> **Directions**: Every line of the entries below from the one containing "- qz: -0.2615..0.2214" to the one containing "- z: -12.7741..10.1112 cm", both ends included, must be written out exactly. No other line belongs in the answer.

== Segment start ==

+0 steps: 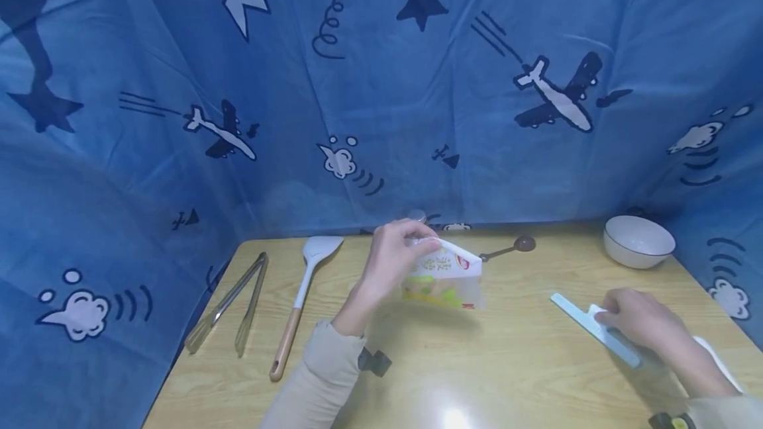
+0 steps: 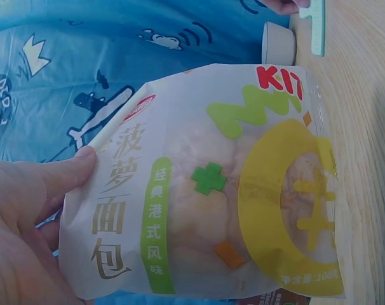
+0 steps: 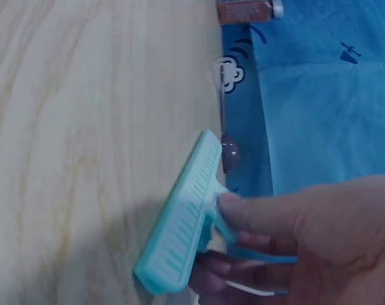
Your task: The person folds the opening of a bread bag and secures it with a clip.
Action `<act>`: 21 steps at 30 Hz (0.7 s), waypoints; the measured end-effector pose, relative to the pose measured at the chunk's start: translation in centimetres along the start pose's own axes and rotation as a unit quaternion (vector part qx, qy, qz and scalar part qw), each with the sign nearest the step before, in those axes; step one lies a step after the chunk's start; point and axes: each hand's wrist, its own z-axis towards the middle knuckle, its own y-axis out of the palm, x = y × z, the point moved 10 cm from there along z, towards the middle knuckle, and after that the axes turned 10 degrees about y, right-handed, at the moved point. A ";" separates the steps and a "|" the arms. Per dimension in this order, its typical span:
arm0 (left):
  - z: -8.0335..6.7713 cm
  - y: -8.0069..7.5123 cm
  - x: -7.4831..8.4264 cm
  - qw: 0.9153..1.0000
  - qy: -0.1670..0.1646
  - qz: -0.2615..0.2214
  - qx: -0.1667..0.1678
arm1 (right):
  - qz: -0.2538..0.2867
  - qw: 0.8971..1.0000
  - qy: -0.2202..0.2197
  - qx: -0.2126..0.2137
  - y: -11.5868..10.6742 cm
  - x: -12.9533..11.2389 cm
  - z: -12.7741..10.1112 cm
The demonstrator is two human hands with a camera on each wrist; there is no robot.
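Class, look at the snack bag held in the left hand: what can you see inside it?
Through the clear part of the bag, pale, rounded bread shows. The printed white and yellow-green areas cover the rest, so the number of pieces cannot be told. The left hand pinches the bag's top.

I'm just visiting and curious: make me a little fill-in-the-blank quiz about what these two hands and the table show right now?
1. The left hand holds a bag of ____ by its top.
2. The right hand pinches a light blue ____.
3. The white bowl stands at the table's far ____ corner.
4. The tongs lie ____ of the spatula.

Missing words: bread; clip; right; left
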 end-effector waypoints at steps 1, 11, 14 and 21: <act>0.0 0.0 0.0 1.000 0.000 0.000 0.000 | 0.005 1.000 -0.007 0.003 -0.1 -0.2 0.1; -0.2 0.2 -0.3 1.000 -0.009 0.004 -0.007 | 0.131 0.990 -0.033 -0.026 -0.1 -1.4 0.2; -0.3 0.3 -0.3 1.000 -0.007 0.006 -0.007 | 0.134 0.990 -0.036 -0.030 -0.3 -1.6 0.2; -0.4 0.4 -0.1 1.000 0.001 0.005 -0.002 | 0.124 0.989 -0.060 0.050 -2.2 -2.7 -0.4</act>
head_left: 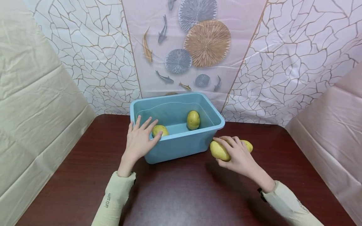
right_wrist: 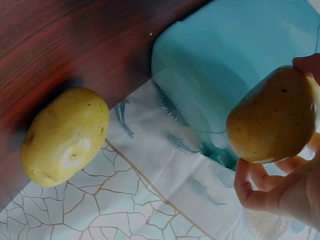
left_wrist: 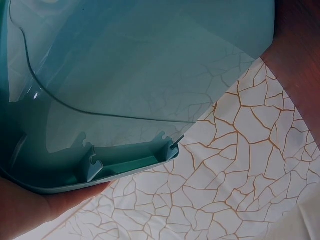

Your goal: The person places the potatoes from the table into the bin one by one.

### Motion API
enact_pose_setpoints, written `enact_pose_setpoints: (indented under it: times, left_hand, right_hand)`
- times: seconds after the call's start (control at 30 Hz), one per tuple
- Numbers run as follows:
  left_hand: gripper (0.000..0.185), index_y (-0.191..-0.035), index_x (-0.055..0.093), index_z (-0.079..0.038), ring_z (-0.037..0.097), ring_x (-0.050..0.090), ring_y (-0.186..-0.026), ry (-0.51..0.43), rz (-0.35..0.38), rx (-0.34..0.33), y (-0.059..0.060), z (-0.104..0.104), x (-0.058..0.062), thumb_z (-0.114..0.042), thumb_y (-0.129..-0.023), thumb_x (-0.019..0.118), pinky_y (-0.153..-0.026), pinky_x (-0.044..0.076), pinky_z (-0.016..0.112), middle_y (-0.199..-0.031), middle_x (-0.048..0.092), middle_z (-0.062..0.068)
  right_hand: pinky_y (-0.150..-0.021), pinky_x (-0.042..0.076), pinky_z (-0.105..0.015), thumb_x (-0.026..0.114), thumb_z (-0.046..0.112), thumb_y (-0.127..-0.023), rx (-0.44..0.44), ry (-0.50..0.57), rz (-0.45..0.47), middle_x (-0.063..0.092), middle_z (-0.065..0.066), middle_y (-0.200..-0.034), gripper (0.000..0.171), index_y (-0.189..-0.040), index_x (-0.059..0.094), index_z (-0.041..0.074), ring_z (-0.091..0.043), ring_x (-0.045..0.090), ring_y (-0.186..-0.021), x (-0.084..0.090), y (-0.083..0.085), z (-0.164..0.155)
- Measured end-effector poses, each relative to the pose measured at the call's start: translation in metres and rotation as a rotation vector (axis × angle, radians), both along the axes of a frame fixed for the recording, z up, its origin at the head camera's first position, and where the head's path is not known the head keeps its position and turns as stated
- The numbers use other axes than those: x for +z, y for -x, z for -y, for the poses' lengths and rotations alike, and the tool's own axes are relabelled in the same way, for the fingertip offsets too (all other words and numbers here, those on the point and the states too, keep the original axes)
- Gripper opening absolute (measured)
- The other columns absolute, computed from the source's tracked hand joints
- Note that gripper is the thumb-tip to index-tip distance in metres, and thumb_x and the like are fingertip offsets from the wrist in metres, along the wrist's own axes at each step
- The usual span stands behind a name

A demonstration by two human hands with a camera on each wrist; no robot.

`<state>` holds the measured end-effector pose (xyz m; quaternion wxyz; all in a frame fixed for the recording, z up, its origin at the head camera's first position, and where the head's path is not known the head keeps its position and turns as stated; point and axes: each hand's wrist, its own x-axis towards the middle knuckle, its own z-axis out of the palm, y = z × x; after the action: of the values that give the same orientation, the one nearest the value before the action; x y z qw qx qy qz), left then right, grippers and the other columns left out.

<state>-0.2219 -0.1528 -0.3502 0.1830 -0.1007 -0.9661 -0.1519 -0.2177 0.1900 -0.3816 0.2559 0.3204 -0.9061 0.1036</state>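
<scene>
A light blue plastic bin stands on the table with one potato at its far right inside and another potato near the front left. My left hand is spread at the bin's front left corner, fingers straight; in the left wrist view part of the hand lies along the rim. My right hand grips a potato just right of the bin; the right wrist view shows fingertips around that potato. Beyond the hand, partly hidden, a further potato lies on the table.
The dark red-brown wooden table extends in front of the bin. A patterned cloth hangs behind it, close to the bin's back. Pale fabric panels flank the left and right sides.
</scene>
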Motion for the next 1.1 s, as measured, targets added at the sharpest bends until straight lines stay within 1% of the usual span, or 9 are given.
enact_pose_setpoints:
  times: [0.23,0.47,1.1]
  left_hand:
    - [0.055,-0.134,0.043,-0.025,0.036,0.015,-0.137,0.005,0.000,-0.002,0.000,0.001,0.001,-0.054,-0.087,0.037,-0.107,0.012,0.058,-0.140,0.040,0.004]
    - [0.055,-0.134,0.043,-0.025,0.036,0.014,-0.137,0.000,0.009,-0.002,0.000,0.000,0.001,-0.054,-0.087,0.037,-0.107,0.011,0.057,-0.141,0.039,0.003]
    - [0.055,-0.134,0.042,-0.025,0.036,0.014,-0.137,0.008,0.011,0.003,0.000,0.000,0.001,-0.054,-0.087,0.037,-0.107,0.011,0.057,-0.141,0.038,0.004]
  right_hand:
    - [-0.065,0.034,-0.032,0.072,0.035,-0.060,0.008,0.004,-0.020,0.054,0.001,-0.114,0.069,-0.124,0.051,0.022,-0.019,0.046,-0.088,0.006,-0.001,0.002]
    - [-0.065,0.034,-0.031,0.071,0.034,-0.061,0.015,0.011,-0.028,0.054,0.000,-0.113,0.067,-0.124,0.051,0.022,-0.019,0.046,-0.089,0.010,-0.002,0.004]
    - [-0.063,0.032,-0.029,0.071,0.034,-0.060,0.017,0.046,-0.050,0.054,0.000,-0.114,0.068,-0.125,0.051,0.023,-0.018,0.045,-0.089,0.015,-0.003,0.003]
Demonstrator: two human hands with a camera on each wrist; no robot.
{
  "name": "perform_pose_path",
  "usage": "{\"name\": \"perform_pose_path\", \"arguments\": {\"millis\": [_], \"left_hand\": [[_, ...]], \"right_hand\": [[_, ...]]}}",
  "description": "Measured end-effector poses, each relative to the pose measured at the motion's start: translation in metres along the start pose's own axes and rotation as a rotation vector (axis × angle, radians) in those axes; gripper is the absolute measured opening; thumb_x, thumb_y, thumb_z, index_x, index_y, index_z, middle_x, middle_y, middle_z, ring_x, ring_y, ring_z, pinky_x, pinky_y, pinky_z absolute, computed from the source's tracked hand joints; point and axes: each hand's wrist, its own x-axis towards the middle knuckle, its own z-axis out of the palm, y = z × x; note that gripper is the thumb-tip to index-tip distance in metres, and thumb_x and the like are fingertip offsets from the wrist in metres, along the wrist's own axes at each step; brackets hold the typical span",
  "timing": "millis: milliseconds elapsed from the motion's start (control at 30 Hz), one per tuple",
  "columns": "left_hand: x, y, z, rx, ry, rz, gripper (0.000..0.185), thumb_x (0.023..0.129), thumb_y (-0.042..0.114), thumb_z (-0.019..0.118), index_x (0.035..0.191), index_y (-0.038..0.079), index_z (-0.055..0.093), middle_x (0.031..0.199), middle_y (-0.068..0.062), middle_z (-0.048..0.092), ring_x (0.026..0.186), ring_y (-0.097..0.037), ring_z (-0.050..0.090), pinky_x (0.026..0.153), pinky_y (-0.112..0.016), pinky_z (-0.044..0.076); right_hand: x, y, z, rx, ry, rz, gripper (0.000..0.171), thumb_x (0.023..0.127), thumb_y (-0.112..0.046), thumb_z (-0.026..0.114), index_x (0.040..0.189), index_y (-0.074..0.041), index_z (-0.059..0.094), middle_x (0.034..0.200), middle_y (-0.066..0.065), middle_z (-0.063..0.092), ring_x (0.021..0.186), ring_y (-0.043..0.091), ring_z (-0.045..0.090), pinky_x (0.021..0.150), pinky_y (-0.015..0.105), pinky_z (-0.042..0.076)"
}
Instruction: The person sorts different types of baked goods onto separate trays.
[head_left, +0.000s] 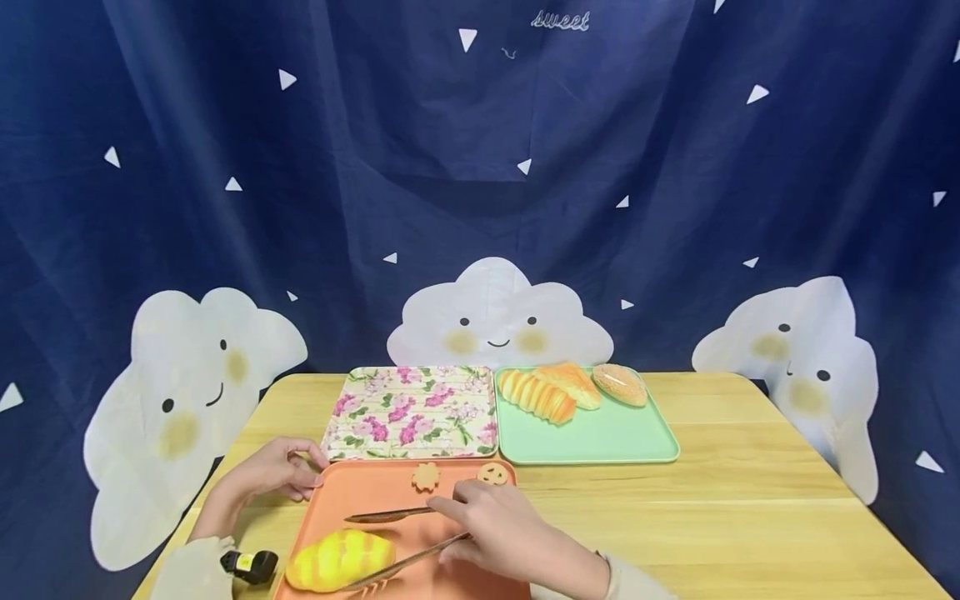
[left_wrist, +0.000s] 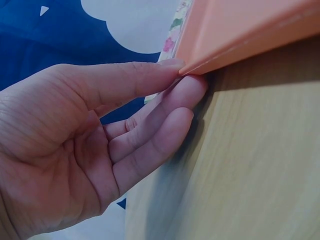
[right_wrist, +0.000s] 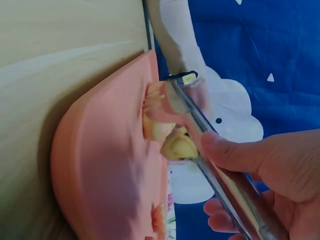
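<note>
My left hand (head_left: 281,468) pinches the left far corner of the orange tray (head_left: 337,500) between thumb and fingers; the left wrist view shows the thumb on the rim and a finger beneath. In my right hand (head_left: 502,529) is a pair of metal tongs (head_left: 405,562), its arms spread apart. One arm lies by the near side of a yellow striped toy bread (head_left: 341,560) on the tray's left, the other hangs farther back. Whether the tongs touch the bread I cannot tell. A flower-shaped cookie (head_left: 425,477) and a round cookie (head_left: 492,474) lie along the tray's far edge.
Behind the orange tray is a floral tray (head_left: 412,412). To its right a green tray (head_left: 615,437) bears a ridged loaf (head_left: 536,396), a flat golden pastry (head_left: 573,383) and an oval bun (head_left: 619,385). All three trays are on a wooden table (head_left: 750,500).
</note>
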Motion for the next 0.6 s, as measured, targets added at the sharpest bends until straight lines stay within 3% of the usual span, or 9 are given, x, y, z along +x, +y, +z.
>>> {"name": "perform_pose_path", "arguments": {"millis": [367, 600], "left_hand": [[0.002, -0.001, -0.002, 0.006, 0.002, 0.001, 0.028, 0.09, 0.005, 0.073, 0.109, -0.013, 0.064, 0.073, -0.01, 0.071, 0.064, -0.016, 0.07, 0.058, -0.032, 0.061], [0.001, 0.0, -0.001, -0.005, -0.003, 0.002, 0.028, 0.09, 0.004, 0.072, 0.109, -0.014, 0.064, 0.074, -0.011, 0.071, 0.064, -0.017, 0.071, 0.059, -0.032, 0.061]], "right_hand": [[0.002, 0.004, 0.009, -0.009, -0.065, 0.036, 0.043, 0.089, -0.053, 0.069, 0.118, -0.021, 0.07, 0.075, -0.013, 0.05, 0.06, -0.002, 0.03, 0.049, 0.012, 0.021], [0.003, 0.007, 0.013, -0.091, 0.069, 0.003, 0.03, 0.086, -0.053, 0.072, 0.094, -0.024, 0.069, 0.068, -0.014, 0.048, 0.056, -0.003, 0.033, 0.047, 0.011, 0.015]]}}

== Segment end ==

> **Answer for the task**:
  - qz: -0.2615..0.2214
  - qx: -0.1667..0.1678
arm1 (right):
  - qz: -0.2538..0.2867
  - qw: 0.8971..1.0000
  - qy: -0.2202..0.2197
  - qx: -0.2126..0.2137
  - y: -11.5868..10.6742 cm
  - x: -12.9533..11.2389 cm
  - z: -12.7741..10.1112 cm

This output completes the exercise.